TASK GOAL: Starting at the first line of the listing below and ending at the line with "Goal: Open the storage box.", copy each line exactly.

+ + + + +

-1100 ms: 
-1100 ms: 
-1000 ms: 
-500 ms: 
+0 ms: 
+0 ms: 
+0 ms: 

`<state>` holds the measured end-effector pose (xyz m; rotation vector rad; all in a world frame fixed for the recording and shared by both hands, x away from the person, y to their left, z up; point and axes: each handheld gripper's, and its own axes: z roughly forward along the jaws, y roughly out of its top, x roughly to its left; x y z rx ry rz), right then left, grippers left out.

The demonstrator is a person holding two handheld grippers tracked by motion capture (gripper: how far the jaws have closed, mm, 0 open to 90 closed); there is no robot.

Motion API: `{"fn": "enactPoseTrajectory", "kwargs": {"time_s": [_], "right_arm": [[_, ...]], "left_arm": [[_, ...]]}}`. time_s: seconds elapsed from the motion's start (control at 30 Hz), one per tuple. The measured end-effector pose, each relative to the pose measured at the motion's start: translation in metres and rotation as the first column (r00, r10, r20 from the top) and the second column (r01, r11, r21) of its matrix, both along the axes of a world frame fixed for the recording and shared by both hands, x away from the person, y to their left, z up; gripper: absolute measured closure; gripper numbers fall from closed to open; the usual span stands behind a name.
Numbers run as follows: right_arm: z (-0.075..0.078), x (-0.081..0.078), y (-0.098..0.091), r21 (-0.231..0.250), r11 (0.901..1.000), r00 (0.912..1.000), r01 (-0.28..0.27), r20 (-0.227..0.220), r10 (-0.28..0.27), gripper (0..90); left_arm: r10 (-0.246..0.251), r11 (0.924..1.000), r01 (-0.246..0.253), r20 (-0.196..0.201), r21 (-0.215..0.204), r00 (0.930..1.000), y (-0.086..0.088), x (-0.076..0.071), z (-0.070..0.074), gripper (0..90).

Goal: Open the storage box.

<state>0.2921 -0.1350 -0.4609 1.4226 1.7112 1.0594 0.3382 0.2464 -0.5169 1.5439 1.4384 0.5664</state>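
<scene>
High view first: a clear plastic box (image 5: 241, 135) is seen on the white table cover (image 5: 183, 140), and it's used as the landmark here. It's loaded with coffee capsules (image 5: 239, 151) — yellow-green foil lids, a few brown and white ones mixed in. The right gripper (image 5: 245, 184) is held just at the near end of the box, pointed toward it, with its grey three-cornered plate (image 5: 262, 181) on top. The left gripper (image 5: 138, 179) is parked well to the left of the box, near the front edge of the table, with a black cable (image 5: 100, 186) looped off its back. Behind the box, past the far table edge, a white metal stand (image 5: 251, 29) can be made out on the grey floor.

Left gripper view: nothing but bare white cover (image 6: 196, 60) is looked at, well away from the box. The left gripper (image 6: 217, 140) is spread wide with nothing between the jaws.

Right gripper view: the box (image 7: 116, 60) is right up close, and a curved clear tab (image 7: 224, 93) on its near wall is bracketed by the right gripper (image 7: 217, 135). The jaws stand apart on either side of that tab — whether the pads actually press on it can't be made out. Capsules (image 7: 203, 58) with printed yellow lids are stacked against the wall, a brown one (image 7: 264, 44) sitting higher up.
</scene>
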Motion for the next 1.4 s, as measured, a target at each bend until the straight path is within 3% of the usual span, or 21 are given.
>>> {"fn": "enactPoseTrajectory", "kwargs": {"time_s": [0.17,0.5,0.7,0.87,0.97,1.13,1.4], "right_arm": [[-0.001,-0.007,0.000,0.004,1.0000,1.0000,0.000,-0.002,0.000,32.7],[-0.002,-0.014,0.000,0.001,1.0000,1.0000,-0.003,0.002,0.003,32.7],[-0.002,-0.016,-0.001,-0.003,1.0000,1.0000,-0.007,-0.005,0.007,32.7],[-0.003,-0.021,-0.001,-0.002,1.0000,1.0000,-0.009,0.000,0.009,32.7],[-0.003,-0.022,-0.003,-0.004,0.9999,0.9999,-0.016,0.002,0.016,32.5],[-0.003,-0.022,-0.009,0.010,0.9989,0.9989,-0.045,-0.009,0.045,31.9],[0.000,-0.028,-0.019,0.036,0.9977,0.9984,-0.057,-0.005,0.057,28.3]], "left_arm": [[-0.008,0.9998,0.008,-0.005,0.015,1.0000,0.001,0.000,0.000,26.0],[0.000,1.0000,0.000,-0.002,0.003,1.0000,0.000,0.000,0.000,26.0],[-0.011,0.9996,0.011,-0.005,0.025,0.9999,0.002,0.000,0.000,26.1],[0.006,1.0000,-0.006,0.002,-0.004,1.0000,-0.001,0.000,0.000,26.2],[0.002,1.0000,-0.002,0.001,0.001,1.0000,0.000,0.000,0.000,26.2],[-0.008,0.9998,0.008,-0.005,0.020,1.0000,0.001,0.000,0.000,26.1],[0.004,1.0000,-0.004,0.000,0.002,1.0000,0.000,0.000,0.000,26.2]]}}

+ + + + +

WRITTEN REPLY:
-1100 ms: 
-1100 ms: 
-1000 ms: 
-500 ms: 
+0 ms: 
+0 ms: 
+0 ms: 

`<state>` holds the measured end-effector pose (xyz m; rotation vector rad; all in a world frame fixed for the recording and shared by both hands, x away from the person, y to their left, z up; point and axes: each handheld gripper's, and its own axes: z roughly forward along the jaws, y roughly out of its top, x roughly to its left; x y z rx ry rz), right then left, grippers left out.

The demonstrator is a person holding two handheld grippers tracked by motion capture (gripper: how far the jaws have closed, mm, 0 open to 90 closed); there is no robot.

Motion API: `{"fn": "enactPoseTrajectory", "kwargs": {"time_s": [_], "right_arm": [[_, ...]], "left_arm": [[_, ...]]}}`. time_s: seconds elapsed from the motion's start (control at 30 Hz), one per tuple. The measured end-effector pose, each relative to the pose measured at the motion's start: translation in metres and rotation as the first column (r00, r10, r20 from the top) and the second column (r01, r11, r21) of its matrix, both along the axes of a world frame fixed for the recording and shared by both hands, x away from the person, y to their left, z up; gripper: absolute measured closure; gripper numbers fall from closed to open; the usual span stands behind a name.
Numbers run as follows: right_arm: z (-0.075..0.078), x (-0.081..0.078), y (-0.098..0.091), r21 (-0.231..0.250), r11 (0.901..1.000), r00 (0.912..1.000), r01 (-0.28..0.27), r20 (-0.227..0.220), r10 (-0.28..0.27), gripper (0..90); left_arm: r10 (-0.246..0.251), r11 (0.924..1.000), r01 (-0.246..0.253), r20 (-0.196..0.201), r21 (-0.215..0.204), r00 (0.930..1.000), y (-0.086..0.088), x (-0.076..0.071), z (-0.070..0.074), gripper (0..90).

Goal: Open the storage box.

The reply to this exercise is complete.